Navigating Healthcare: Imagining our Community
October 29, 2021
Background Challenges Strategies Considerations Our Voices
What would a community with accessible care for all youth be like?
As a part of our Navigating Healthcare project, we asked 11 youth to share their hopes and goals for a community where care is accessible for all youth. The following stitches together our words to create a world where this exists and thrives.
We are curious and would love to know, what would this community be like for you?
This community has open doors. Our needs are met. As neighbors, we are friends, and we look after and tend to each other as loved ones. We water each other’s plants. We cook each other meals. We look after children. We walk our elders home. We pick up groceries for one another and share what we have. We care when others are left behind.
When we need care, we can access it quickly. No backup plans. No safety plans because we do not need them. It doesn’t matter who is hurt, we care for them. There is no shame, no social repercussions for simply existing in a body with needs. We understand that everything that happens to us is valid and through this, seek care without fear.
When we seek care, we see ourselves and our peers represented. We value peer support systems as we value professional supports services. We are treated like human beings. Our bodily autonomy is respected. We center our intersecting identities, diverse access needs, and lived experiences. We leave with clarity.

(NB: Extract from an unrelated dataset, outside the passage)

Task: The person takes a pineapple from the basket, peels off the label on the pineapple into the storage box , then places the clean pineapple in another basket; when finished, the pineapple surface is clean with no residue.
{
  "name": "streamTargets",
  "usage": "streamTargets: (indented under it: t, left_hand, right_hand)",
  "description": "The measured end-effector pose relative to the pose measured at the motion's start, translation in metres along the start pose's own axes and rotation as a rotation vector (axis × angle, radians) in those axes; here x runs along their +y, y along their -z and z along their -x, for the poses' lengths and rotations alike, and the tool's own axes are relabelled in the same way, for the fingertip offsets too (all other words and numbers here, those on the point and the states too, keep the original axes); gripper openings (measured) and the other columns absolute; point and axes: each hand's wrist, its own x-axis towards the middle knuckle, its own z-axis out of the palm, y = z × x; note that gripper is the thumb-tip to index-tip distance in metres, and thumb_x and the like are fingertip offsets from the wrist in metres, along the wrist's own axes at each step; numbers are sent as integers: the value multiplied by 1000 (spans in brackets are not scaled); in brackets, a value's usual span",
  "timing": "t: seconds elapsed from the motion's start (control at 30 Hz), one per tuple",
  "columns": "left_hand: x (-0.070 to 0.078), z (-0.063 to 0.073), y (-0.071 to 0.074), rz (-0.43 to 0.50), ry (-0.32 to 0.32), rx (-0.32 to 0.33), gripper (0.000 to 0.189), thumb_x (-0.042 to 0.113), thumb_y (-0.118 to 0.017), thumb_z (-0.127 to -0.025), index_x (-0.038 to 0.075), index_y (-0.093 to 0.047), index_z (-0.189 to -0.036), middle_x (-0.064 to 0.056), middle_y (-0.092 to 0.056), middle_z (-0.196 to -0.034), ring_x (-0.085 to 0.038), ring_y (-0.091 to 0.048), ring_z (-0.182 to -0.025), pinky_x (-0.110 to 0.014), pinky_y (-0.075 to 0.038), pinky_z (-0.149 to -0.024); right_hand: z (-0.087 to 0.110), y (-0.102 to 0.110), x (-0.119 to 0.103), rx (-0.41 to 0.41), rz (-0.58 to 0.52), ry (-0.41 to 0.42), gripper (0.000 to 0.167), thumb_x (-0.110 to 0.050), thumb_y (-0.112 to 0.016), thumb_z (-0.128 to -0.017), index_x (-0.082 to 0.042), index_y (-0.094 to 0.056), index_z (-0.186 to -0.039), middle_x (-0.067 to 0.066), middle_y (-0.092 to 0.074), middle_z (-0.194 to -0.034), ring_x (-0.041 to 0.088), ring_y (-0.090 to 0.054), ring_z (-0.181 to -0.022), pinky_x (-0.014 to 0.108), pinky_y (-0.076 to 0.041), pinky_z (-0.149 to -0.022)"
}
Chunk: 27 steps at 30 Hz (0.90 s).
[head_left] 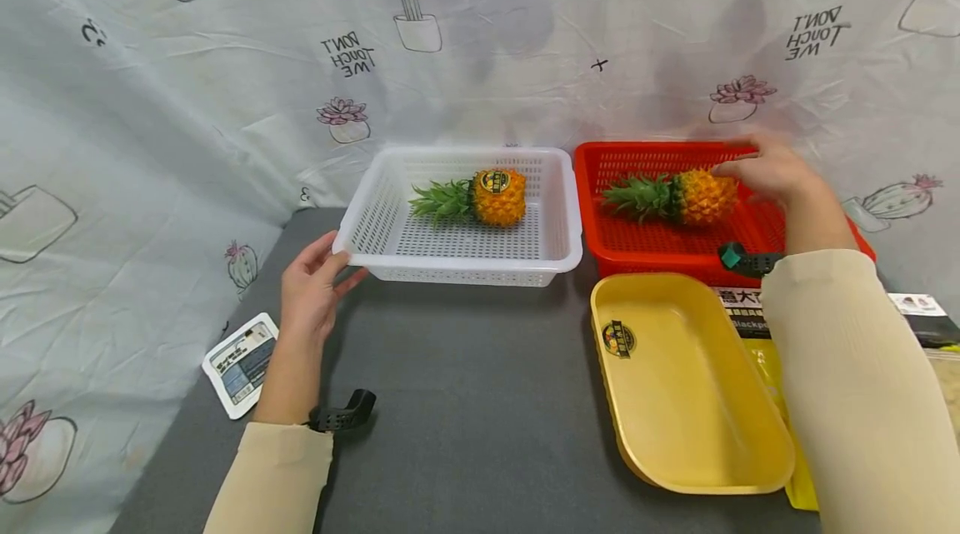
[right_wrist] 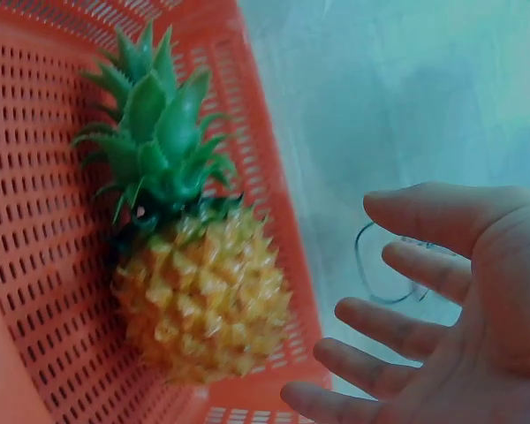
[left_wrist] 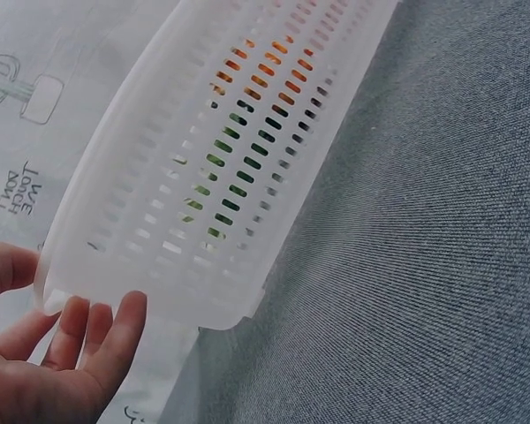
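My left hand [head_left: 311, 288] holds the front left corner of a white perforated basket [head_left: 457, 263]. In the left wrist view its fingers lie at the rim and outer wall. A small pineapple [head_left: 506, 209] with a dark round sticker lies in that basket, leaves to the left. Beside it stands a red perforated basket [head_left: 652, 259] with a second pineapple [head_left: 705, 199], also lying on its side. My right hand [head_left: 776, 170] hovers over the red basket's right part, close to this fruit. In the right wrist view its fingers [right_wrist: 397, 329] are spread, apart from the pineapple [right_wrist: 203, 300].
A yellow tray [head_left: 682, 401] with a dark sticker stands in front of the red basket. Yellow and black packages [head_left: 802, 467] lie partly under my right forearm. At left on the grey table [head_left: 465, 426] is a white labelled pack [head_left: 242, 366]. A printed sheet [head_left: 525, 42] hangs behind.
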Motion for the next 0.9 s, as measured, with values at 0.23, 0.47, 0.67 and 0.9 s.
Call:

We show up for each other. We are not trying to be guarded against each other or trying to protect ourselves from each other. We are not scared of HIV and Hep C. We see its reality. It is just a virus. It does not label us as a person. Our status is not an identifying factor. We are seen for who we are. It does not determine where we belong.
We have unpacked and worked through our privileges. We see each other as full and complete humans. The concepts of gender and sex are infinite in our community. Our cultures are respected with care and intention. We are rooted in our understandings of consent and harm.
In our community, the idea of policing does not exist. White supremacy, capitalism, and social stigmas do not exist. We would not need this resource. Instead, we are genuinely curious about why we do the things that we do. We understand that harm is inherent because we are human.
We step out of scarcity into abundance.
We are a collective.
We thrive.
We have energy.
We share joy.
There is enough room for all of us.
Bug Cru created the header image featured here. This image joins 11 youths’ ideas of a world where healthcare is accessible and all the community healing, joy, and care that can come from this.